2.2. Data collection

We collected data on injuries between January 2005 to April 2019 (15 years). Each study area was visited once a week throughout the period with trained volunteers and each injury case was photographed and the individual birds were identified to species. The year, season, habitat, and body part injured was recorded. The study was carried out using direct observation method between 6.00 and 12.00 hrs. In addition to the above, secondary information such as incident reports and photographs were also considered from the trained volunteers and PhD candidates.
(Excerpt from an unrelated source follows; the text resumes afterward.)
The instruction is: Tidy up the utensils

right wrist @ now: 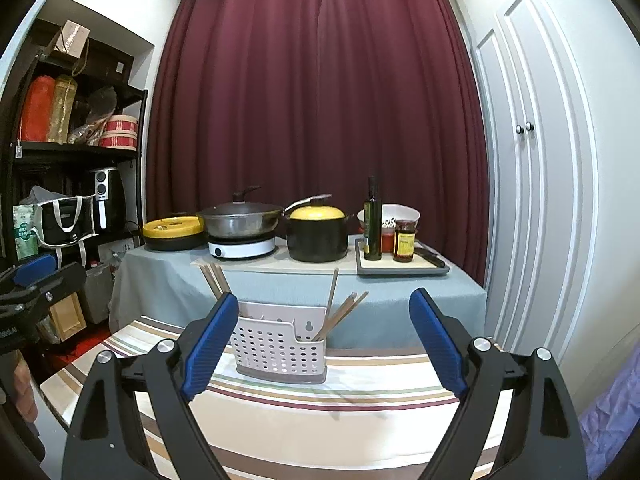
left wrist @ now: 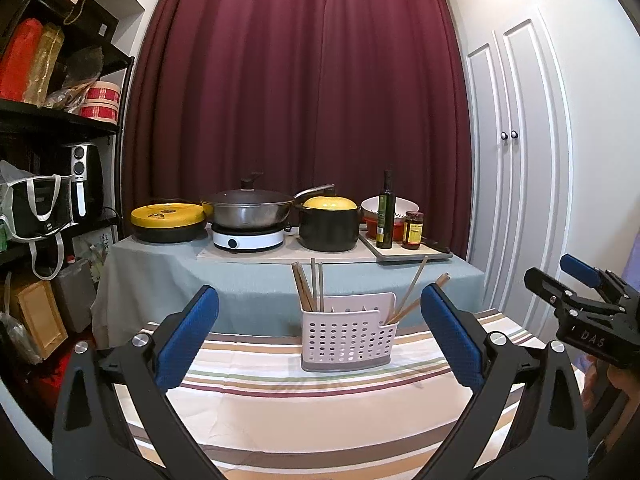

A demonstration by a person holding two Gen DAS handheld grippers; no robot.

From Kannur shrimp farm we captured two species entangled in nets Common Redshank (Tringa totanus) and Common Snipe (Gallinago gallinago). Observations were made with the help of Nikon binocular (10 × 50 mm) and three sets of video cameras (CX 130 E Video; Sony VG 30 interchangeable lens; Nikon Coolpix p1000) during low tide in early hours of the day (6.00 to 12.00 a.m.), as it was the ideal time to observe the migrant waterbirds. The taxonomic designation of species was confirmed with the help of resource materials (Grimmett et al., 1999, Message and Taylor, 2005).

2.3. Statistical analysis

All cases of injuries were expressed as injury rate. This variable was calculated as the ratio of number of injured individuals per species/total number of individuals per species. Since the normality of the dependent variable (injury rate) was not verified, we used the Kruskal-Wallis test to evaluate the variation of injury rate over species, families, year, season, and habitat.
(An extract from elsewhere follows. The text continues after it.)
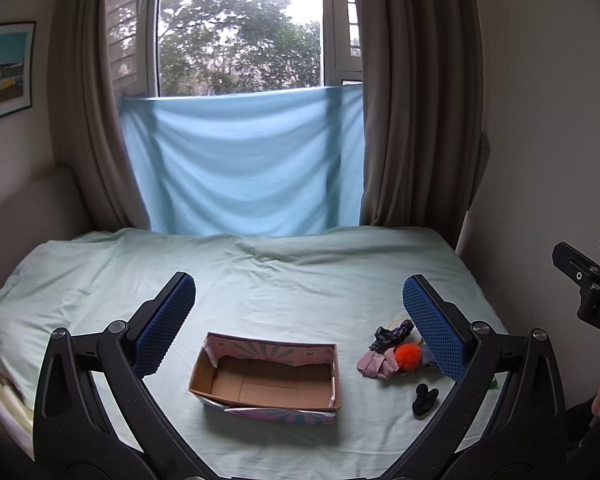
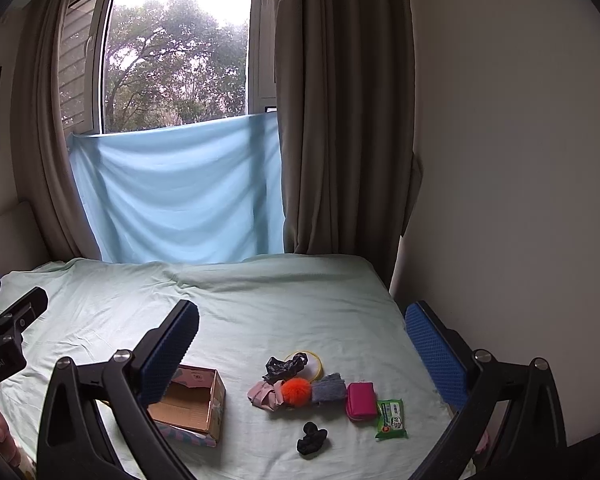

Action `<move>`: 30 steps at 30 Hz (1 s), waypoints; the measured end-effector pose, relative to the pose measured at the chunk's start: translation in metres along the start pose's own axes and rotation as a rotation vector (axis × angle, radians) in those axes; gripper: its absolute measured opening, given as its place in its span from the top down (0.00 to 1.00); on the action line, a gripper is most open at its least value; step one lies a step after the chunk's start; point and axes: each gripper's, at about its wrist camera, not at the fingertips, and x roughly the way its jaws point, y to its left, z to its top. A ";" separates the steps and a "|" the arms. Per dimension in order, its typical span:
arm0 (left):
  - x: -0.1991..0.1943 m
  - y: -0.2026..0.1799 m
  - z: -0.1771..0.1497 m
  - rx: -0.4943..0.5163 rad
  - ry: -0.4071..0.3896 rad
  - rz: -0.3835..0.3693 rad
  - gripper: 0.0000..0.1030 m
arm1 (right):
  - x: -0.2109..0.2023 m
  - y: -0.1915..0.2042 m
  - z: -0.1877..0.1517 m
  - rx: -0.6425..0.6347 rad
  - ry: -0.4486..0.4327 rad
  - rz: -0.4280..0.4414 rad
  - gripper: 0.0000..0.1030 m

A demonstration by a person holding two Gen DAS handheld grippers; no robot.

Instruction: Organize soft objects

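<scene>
Behind the bed [image 1: 260, 280] hangs a blue cloth [image 1: 240, 164] over the lower window, with brown curtains [image 2: 340, 120] at both sides. A pale green sheet covers the bed.

The left gripper [image 1: 300, 328] is above the bed with its jaws spread wide, holding nothing. An open cardboard box [image 1: 266, 378] lies between the two jaws, a little below the tips, and it is empty. The soft things lie just beside the right jaw, on its inner side: a dark patterned cloth [image 1: 392, 334], a pink cloth [image 1: 376, 364], an orange pompom [image 1: 408, 355] and a black scrunchie [image 1: 425, 399].

The right gripper [image 2: 302, 346] also has its jaws spread wide and empty. Between them, below the tips, lies the pile: the dark cloth on a yellow ring [image 2: 314, 364], the pompom touching the pink cloth and a grey cloth [image 2: 329, 389], then a pink pouch [image 2: 360, 402] and a green tissue pack [image 2: 391, 419] nearer to the right jaw. The scrunchie lies apart, lower. The box is partly behind the left jaw.
</scene>
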 end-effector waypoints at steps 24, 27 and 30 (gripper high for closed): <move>0.004 0.000 0.000 -0.001 0.000 -0.007 0.00 | -0.002 -0.003 -0.005 0.012 0.002 -0.006 0.00; 0.004 0.001 0.000 -0.002 0.000 -0.008 0.00 | -0.002 -0.001 -0.003 0.008 0.001 -0.006 0.00; 0.005 0.000 -0.001 -0.002 0.001 -0.007 0.00 | -0.001 -0.001 -0.002 0.007 0.001 -0.007 0.00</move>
Spearman’s rank correlation coefficient was performed to check for the relationship between annual injury rate (calculated as the ratio of annual number of injured individuals (all species combined)/overall abundance of waterbirds) and both waterbird species richness, and waterbird diversity (measured as Shannon–Weiner index of diversity, H).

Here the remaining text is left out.